If your house caught fire, you’d rush to grab photo albums and keepsakes, to save the invaluable and irreplaceable first. We’re fighting for what’s invaluable to us and to future generations. There are thousands of stories waiting to be told, and The Declassification Engine will work to bring these stories to the people.
Our aim is to help the U.S. government become more accessible, accountable, and transparent. Our goal is not to expose every official secret (we’re not WikiLeaks), but to automate the process of identifying what really does need to be safeguarded. In essence, The Declassification Engine will work to preserve our nation’s heritage.
How Will My Contribution Be Used?
The funding will go to support student researchers who have been working to develop The Declassification Engine and get it ready for public release. This includes funding for research, site design/UX, web development, and hosting fees. This will be a free service, open to all, funded by your generous donations with additional grants from Columbia University.
Because every dollar counts on this project, we’re keeping perks to a minimum: T-shirts for all donors from $50 and up. As you donate, please specify your T-shirt size in the Notes field. And thank you so much!

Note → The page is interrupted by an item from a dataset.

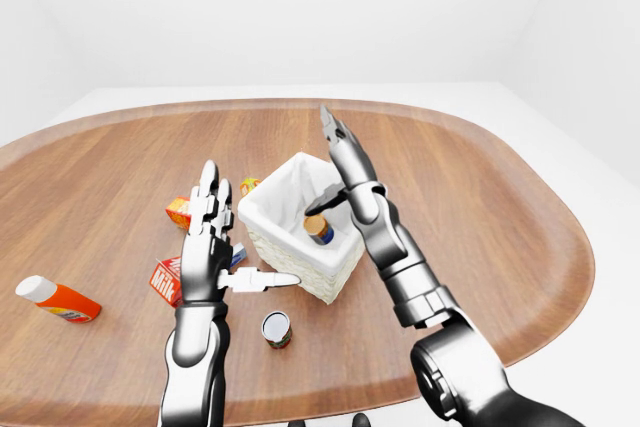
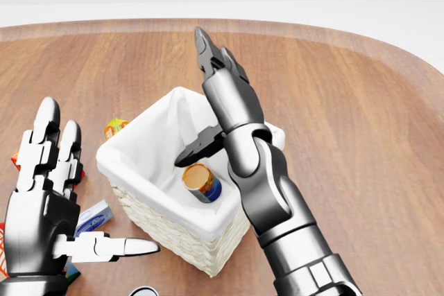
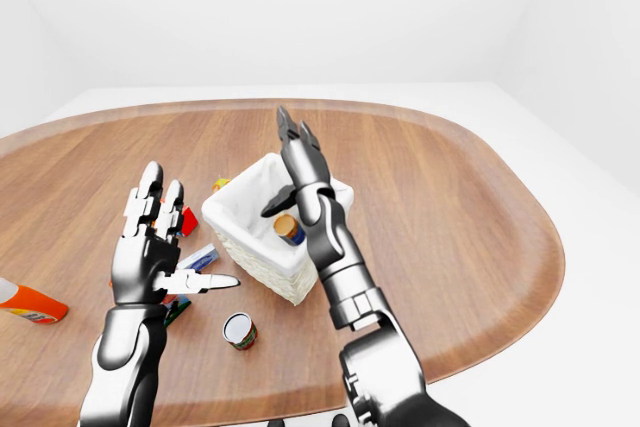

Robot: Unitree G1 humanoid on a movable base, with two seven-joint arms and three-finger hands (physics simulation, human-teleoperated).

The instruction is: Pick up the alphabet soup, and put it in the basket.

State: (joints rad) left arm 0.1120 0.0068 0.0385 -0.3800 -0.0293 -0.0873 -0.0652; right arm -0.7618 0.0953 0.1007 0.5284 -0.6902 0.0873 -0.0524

How Else Can I Get Involved?
The team behind The Declassification Engine will be hosting a conference at the Columbia School of Journalism May 10, bringing together some of the country’s leading historians, data scientists, and transparency advocates. You can register for the conference at www.declassification-engine.org and join the conversation. The website will also host some of the tools we are starting to develop, like the (De)Classifier, the (De)Sanitizer, and the Sphere of Influence, an interactive visualization of more than a million State Department cables. Help us test these tools and tell us how we can improve them. And if you have skills in NLP or designing web apps, and would like to develop new tools, write to us about your background and how you can pitch in. When we have a prototype ready to launch, we will also ask all of those who have declassified documents or have the time to analyze and annotate them to contribute to our virtual archive. This is the fuel that will feed The Declassification Engine and make it more powerful.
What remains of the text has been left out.